> [Work to be completed] Please give the listing again, word for word, with nothing left out.

BEGIN Data block

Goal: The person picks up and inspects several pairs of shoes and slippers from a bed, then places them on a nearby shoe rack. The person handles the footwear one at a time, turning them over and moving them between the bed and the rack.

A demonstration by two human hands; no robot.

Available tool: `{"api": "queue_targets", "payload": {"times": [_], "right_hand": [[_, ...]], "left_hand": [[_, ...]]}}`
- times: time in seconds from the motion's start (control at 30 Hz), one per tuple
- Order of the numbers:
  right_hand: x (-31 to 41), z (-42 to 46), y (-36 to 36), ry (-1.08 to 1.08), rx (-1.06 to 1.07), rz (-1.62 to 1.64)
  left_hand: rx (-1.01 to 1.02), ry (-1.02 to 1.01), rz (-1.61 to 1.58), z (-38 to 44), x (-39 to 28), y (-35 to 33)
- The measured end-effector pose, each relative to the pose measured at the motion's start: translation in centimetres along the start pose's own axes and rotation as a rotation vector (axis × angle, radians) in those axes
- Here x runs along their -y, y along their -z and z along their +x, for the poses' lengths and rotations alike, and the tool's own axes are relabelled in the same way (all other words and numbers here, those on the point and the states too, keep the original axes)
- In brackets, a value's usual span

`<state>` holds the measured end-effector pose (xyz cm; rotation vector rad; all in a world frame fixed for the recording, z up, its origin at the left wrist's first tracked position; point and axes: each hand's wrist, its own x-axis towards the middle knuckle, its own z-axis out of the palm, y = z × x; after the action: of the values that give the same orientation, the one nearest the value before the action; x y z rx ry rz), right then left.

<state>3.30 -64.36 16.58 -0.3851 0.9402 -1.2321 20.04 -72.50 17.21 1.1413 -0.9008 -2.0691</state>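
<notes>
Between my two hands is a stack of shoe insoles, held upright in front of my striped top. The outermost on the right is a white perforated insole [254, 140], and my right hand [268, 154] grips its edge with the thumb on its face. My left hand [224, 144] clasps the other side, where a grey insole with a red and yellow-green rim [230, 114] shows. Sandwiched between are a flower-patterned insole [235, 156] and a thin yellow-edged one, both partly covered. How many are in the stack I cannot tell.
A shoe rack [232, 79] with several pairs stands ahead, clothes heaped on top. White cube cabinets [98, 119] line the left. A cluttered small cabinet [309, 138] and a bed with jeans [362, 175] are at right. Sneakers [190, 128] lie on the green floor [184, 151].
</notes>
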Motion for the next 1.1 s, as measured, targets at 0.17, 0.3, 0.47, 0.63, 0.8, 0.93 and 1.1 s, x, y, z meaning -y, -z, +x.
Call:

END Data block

> [Solution to the problem]
Goal: The person picks up and inspects several pairs of shoes and slippers from a bed, then places them on a nearby shoe rack. The person handles the footwear one at a time, turning them over and moving them between the bed and the rack.

A demonstration by two human hands; no robot.

Available tool: `{"api": "queue_targets", "payload": {"times": [_], "right_hand": [[_, ...]], "left_hand": [[_, ...]]}}`
- times: time in seconds from the motion's start (control at 30 Hz), one per tuple
- Order of the numbers:
  right_hand: x (-31 to 41), z (-42 to 46), y (-36 to 36), ry (-1.08 to 1.08), rx (-1.06 to 1.07), rz (-1.62 to 1.64)
  left_hand: rx (-1.01 to 1.02), ry (-1.02 to 1.01), rz (-1.61 to 1.58), z (-38 to 44), x (-39 to 28), y (-35 to 33)
- The measured end-effector pose, each relative to the pose measured at the motion's start: translation in centimetres along the start pose's own axes and rotation as a rotation vector (axis × angle, radians) in those axes
- Here x runs along their -y, y along their -z and z along their +x, for the poses' lengths and rotations alike, and the tool's own axes are relabelled in the same way (all other words and numbers here, those on the point and the states too, keep the original axes)
- In brackets, a value's usual span

`<state>` holds the measured end-effector pose (xyz cm; rotation vector rad; all in a world frame fixed for the recording, z up, its origin at the left wrist's first tracked position; point and axes: each hand's wrist, its own x-axis towards the middle knuckle, its own z-axis out of the palm, y = z × x; after the action: of the values that give the same orientation, the one nearest the value before the action; x y z rx ry rz), right then left.

<state>3.30 -64.36 16.58 -0.3851 0.9402 -1.2321 20.04 -72.50 17.21 1.1413 -0.9008 -2.0691</state>
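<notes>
Between my two hands is a stack of shoe insoles, held upright in front of my striped top. The outermost on the right is a white perforated insole [254, 140], and my right hand [268, 154] grips its edge with the thumb on its face. My left hand [224, 144] clasps the other side, where a grey insole with a red and yellow-green rim [230, 114] shows. Sandwiched between are a flower-patterned insole [235, 156] and a thin yellow-edged one, both partly covered. How many are in the stack I cannot tell.
A shoe rack [232, 79] with several pairs stands ahead, clothes heaped on top. White cube cabinets [98, 119] line the left. A cluttered small cabinet [309, 138] and a bed with jeans [362, 175] are at right. Sneakers [190, 128] lie on the green floor [184, 151].
</notes>
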Motion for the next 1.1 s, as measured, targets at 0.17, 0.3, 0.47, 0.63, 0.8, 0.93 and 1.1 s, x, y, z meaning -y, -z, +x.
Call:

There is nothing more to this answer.